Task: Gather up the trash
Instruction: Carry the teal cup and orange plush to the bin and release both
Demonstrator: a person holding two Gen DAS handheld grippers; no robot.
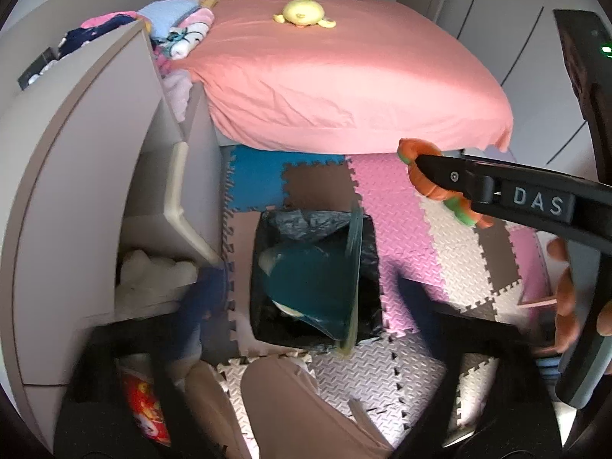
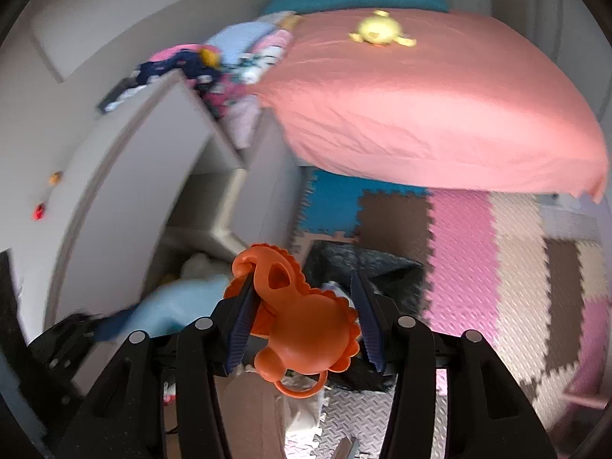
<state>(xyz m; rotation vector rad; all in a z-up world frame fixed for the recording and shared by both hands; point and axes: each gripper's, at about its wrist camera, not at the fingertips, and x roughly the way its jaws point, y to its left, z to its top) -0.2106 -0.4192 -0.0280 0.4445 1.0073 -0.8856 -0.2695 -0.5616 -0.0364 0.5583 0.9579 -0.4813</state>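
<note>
A black-bagged trash bin stands on the foam mat. In the left wrist view a teal plate-like thing is tilted on edge in the bin's mouth. My left gripper is open above it, its blurred fingers wide on either side and apart from it. My right gripper is open too, above the bin. An orange plastic toy is loose between its jaws, leaning on the left pad. The left wrist view shows that gripper from the side with the toy.
A bed with a pink sheet and a yellow plush lies behind the bin. A grey cabinet with an open door stands left, clothes piled on top. The person's knee is below the bin and a hand at right.
</note>
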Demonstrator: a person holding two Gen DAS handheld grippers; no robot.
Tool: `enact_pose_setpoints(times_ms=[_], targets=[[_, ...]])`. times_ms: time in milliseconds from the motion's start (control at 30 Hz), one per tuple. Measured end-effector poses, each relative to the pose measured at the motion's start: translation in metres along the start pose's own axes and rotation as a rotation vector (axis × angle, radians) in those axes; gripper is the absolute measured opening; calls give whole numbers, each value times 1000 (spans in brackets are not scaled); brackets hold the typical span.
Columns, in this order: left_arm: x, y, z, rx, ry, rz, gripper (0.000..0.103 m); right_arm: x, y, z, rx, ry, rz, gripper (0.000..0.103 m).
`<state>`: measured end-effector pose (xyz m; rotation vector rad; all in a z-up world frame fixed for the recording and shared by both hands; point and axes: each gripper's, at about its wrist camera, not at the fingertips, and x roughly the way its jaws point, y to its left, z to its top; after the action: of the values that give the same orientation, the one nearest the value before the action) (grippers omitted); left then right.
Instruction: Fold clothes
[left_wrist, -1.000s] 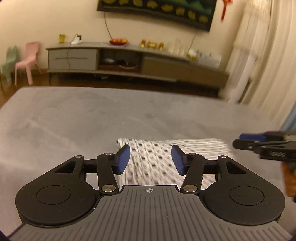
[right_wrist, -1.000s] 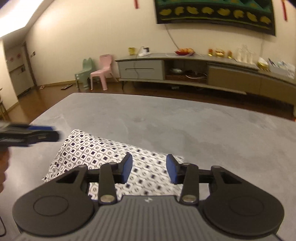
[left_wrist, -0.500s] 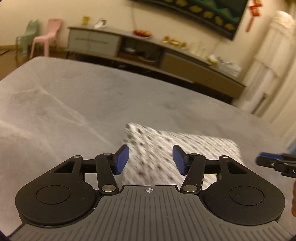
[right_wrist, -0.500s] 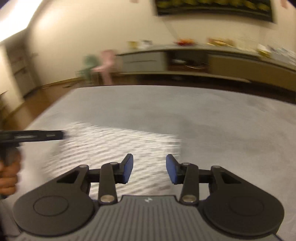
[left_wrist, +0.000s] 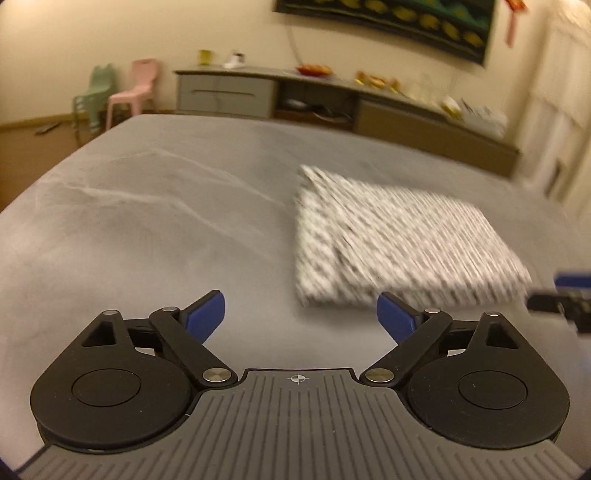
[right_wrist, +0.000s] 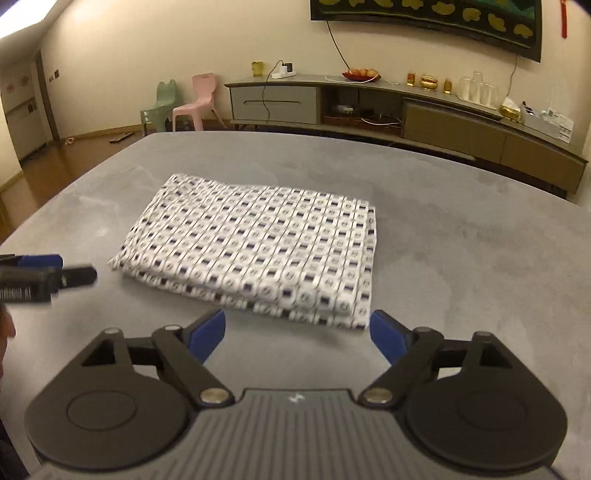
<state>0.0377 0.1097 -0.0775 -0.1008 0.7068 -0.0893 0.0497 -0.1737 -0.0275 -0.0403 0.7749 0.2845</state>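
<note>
A: Where is the folded cloth (right_wrist: 258, 247)?
B: Flat on the grey table (right_wrist: 461, 236), at twelve o'clock just ahead of the right gripper (right_wrist: 297, 334) and at two o'clock from the left gripper (left_wrist: 301, 317).
A: And the jaws?
B: Both pairs are spreading wide, nothing between them.

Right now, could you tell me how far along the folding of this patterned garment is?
The patterned garment already lies folded into a flat layered rectangle on the grey table. Nothing is in hand: the left tool and right tool are opening with nothing between the fingers. No other clothes show, so little seems left.
</note>
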Motion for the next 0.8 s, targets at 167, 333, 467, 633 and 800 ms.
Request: enact_pose_setpoints(times_ms=[167, 333, 467, 633, 800], targets=[[-16, -36, -16, 50, 49, -41, 90, -11, 8, -20, 29, 12, -2, 88], [-26, -62, -26, 89, 80, -73, 93, -25, 8, -34, 34, 4, -16, 88], [-33, -74, -32, 90, 94, -98, 93, -32, 4, -37, 42, -10, -25, 89], [-38, -80, -33, 67, 105, -96, 93, -36, 3, -37, 43, -22, -29, 90], [-40, -83, -31, 57, 107, -73, 93, -37, 4, -37, 40, -29, -36, 91]])
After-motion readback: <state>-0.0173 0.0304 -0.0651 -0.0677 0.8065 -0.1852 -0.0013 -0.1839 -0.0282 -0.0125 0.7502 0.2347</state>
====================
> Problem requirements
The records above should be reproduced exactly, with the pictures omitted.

> Answer section
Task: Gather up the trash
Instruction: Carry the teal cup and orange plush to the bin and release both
Demonstrator: a person holding two Gen DAS handheld grippers; no robot.
<state>(xyz m; rotation vector rad; all in a z-up world frame fixed for the recording and shared by both hands; point and axes: each gripper's, at about its wrist camera, not at the fingertips, and x roughly the way its jaws point, y to its left, z to its top) -0.2106 -0.4192 -0.0280 0.4445 1.0073 -0.8856 -0.2695 -0.5616 -0.0364 0.5583 0.9579 -0.4813</state>
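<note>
A black-bagged trash bin stands on the foam mat. In the left wrist view a teal plate-like thing is tilted on edge in the bin's mouth. My left gripper is open above it, its blurred fingers wide on either side and apart from it. My right gripper is open too, above the bin. An orange plastic toy is loose between its jaws, leaning on the left pad. The left wrist view shows that gripper from the side with the toy.
A bed with a pink sheet and a yellow plush lies behind the bin. A grey cabinet with an open door stands left, clothes piled on top. The person's knee is below the bin and a hand at right.
</note>
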Demonstrator: a person holding two Gen DAS handheld grippers; no robot.
Tool: `enact_pose_setpoints(times_ms=[_], targets=[[_, ...]])`. times_ms: time in milliseconds from the motion's start (control at 30 Hz), one per tuple. Measured end-effector poses, each relative to the pose measured at the motion's start: translation in metres along the start pose's own axes and rotation as a rotation vector (axis × angle, radians) in those axes; gripper is the absolute measured opening; calls give whole numbers, each value times 1000 (spans in brackets are not scaled); brackets hold the typical span.
Columns, in this order: left_arm: x, y, z, rx, ry, rz, gripper (0.000..0.103 m); right_arm: x, y, z, rx, ry, rz, gripper (0.000..0.103 m).
`<state>`: measured end-effector pose (xyz m; rotation vector rad; all in a z-up world frame fixed for the recording and shared by both hands; point and axes: each gripper's, at about its wrist camera, not at the fingertips, and x roughly the way its jaws point, y to its left, z to its top; after the action: of the values that give the same orientation, the one nearest the value before the action) (grippers omitted); left then right.
Instruction: Fold clothes
[left_wrist, -1.000s] 
[right_wrist, -1.000s] 
[left_wrist, -0.500s] 
[right_wrist, -0.500s] 
[left_wrist, +0.000s] 
[right_wrist, +0.000s] 
<state>0.0377 0.1097 -0.0775 -0.1008 0.7068 -0.0893 0.0497 -0.1737 -0.0275 -0.0403 0.7749 0.2845</state>
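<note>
A: Where is the folded cloth (right_wrist: 258, 247)?
B: Flat on the grey table (right_wrist: 461, 236), at twelve o'clock just ahead of the right gripper (right_wrist: 297, 334) and at two o'clock from the left gripper (left_wrist: 301, 317).
A: And the jaws?
B: Both pairs are spreading wide, nothing between them.

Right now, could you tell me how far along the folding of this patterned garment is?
The patterned garment already lies folded into a flat layered rectangle on the grey table. Nothing is in hand: the left tool and right tool are opening with nothing between the fingers. No other clothes show, so little seems left.
</note>
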Motion for the next 0.8 s, targets at 167, 333, 467, 633 and 800 ms.
Request: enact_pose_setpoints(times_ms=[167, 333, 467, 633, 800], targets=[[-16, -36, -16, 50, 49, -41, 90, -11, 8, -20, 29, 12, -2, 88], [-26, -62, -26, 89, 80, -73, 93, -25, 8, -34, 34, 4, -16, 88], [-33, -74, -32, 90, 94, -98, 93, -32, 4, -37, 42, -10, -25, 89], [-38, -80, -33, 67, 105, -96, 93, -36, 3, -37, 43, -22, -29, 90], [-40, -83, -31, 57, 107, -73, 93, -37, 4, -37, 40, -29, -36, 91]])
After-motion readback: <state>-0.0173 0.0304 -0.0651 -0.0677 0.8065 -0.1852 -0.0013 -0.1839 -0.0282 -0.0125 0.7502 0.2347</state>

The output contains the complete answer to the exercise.